What to produce:
In the data below, work out how many lines include the string "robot". Only the number should be given.

Task input section start

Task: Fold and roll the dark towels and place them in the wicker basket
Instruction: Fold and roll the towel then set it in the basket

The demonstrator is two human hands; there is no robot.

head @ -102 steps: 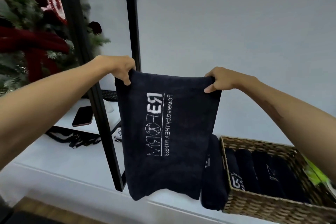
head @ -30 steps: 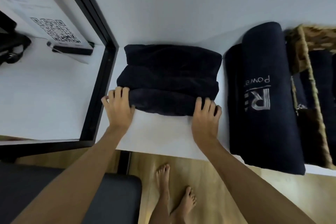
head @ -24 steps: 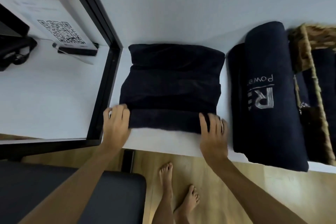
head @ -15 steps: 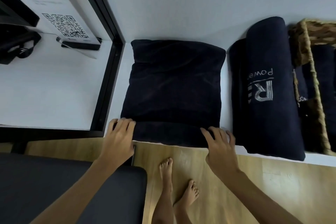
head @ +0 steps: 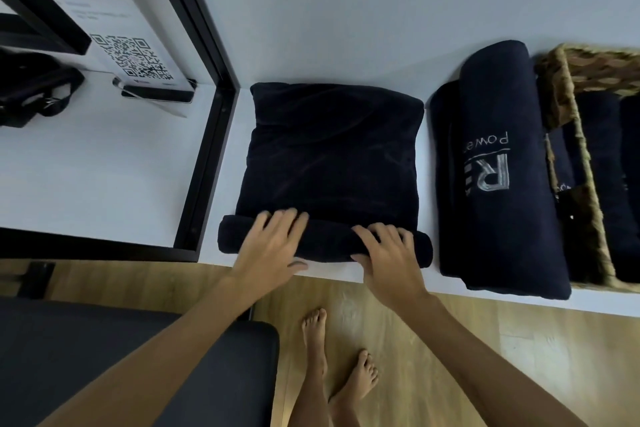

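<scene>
Fingers [head: 294,222] of the left hand [head: 268,250] and right hand [head: 389,256] lie spread flat on the rolled near edge of a dark towel [head: 329,156], center frame on the white surface [head: 104,166]. A rolled towel [head: 498,218] lies at right beside the basket [head: 585,184].

Folded towel [head: 329,156]: dark navy, plain. Rolled towel [head: 502,166]: dark navy (grey-white lettering). Wicker basket [head: 585,156]: brown weave. Worktop [head: 104,177]: white. Frame [head: 204,163]: black. Floor [head: 450,357]: light wood grain.

Dim, flat, bluish indoor light — soft shadows, wide-angle bending at edges, left fingers [head: 280,222] motion-blurred.
</scene>
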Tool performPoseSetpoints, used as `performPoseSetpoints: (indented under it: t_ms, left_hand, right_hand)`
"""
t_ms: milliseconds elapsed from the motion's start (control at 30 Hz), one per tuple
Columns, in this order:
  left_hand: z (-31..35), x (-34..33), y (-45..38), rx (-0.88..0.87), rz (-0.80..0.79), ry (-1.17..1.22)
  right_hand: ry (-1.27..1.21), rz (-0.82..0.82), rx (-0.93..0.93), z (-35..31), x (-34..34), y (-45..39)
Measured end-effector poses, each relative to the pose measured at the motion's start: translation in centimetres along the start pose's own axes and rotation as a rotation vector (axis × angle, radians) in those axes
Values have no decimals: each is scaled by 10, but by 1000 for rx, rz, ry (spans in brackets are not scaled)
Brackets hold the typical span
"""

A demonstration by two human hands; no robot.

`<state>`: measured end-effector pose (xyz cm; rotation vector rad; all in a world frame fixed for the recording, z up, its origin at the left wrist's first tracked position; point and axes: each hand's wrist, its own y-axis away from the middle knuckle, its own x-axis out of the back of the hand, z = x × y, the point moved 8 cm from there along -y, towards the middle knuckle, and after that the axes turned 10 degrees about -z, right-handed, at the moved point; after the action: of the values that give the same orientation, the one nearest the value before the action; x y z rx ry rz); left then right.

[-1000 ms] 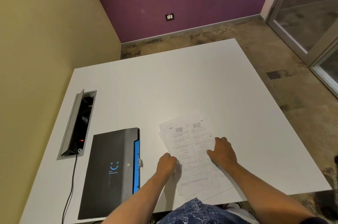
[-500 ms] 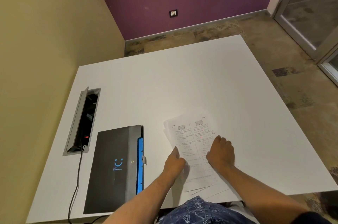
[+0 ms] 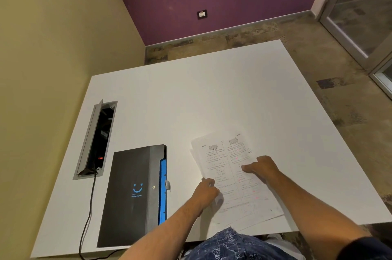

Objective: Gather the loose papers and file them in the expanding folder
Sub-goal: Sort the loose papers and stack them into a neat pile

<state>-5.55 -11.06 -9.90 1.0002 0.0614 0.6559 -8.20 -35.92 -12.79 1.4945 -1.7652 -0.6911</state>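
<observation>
A loose stack of printed papers (image 3: 224,166) with pink marks lies near the front edge of the white table (image 3: 212,94), sheets slightly fanned. My left hand (image 3: 206,189) grips the stack's left edge, fingers curled on it. My right hand (image 3: 262,167) rests palm down on top of the sheets, pressing them. The expanding folder (image 3: 133,194), dark grey with a blue smiley logo and a blue accordion edge, lies shut flat to the left of the papers, a hand's width apart.
An open grey cable box (image 3: 96,139) is set into the table at the left, with a black cord (image 3: 88,213) running off the front edge. A beige wall stands close on the left. Bare table stretches behind the papers.
The stack has been pulled slightly nearer and squared a little. My left hand has shifted onto its left edge; my right hand stays on top. The camera view shifted slightly.
</observation>
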Motion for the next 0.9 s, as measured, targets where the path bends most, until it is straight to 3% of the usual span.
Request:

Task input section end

Answer space:
2